__TASK DESCRIPTION__
The output is the lines below from the one with "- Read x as" through the one with "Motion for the", both included, printed exactly and with no other line.

__MATERIAL PROVIDED__
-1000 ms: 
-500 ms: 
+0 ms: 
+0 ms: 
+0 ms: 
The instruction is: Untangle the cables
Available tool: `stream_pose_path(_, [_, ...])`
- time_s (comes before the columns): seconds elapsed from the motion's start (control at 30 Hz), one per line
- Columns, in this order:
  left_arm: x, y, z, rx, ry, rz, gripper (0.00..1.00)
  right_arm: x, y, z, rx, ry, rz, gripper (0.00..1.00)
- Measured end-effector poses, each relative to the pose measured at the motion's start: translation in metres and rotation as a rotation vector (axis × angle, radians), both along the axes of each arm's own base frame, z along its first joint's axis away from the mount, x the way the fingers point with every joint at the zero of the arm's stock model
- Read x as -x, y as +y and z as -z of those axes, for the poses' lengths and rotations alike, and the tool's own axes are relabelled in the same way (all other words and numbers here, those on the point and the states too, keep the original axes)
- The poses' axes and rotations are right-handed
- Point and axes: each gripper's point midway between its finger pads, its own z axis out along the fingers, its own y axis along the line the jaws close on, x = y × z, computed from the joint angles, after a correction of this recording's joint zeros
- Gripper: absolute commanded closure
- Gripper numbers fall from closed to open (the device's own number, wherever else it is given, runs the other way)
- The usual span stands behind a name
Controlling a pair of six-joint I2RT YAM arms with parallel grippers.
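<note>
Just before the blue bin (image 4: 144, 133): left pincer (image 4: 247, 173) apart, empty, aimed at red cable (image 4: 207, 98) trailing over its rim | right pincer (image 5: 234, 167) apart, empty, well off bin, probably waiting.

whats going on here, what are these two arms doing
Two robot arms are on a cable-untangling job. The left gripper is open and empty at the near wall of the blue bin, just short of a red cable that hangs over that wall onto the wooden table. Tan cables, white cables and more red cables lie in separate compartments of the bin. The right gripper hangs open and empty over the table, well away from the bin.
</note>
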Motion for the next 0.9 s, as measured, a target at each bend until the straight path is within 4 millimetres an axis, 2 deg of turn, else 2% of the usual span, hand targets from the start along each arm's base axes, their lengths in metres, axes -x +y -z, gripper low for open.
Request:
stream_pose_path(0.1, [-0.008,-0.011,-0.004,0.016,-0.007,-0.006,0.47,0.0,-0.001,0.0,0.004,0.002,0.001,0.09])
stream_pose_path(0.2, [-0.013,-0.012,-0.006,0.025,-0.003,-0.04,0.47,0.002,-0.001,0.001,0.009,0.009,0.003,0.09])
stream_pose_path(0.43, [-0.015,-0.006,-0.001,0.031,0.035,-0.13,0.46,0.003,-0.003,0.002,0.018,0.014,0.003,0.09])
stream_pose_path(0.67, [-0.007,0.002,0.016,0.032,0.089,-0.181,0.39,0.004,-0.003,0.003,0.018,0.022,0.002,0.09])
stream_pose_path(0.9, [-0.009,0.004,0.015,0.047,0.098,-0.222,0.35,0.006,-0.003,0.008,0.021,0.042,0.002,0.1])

__RESPONSE__
- Read x as -x, y as +y and z as -z of those axes, for the poses' lengths and rotations alike, and the tool's own axes are relabelled in the same way (all other words and numbers here, those on the point and the states too, keep the original axes)
- The poses' axes and rotations are right-handed
- Point and axes: each gripper's point midway between its finger pads, its own z axis out along the fingers, its own y axis along the line the jaws close on, x = y × z, computed from the joint angles, after a correction of this recording's joint zeros
- Gripper: absolute commanded closure
- Gripper numbers fall from closed to open (the device's own number, wherever else it is given, runs the other way)
- The usual span stands behind a name
Controlling a pair of six-joint I2RT YAM arms with parallel grippers.
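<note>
Just before the blue bin (image 4: 144, 133): left pincer (image 4: 247, 173) apart, empty, aimed at red cable (image 4: 207, 98) trailing over its rim | right pincer (image 5: 234, 167) apart, empty, well off bin, probably waiting.

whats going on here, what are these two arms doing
Two robot arms are on a cable-untangling job. The left gripper is open and empty at the near wall of the blue bin, just short of a red cable that hangs over that wall onto the wooden table. Tan cables, white cables and more red cables lie in separate compartments of the bin. The right gripper hangs open and empty over the table, well away from the bin.
</note>
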Motion for the next 0.9 s, as measured, a target at each bend until the straight path is within 4 millimetres an axis, 2 deg of turn, else 2% of the usual span, hand targets from the start along each arm's base axes, their lengths in metres, axes -x +y -z, gripper low for open.

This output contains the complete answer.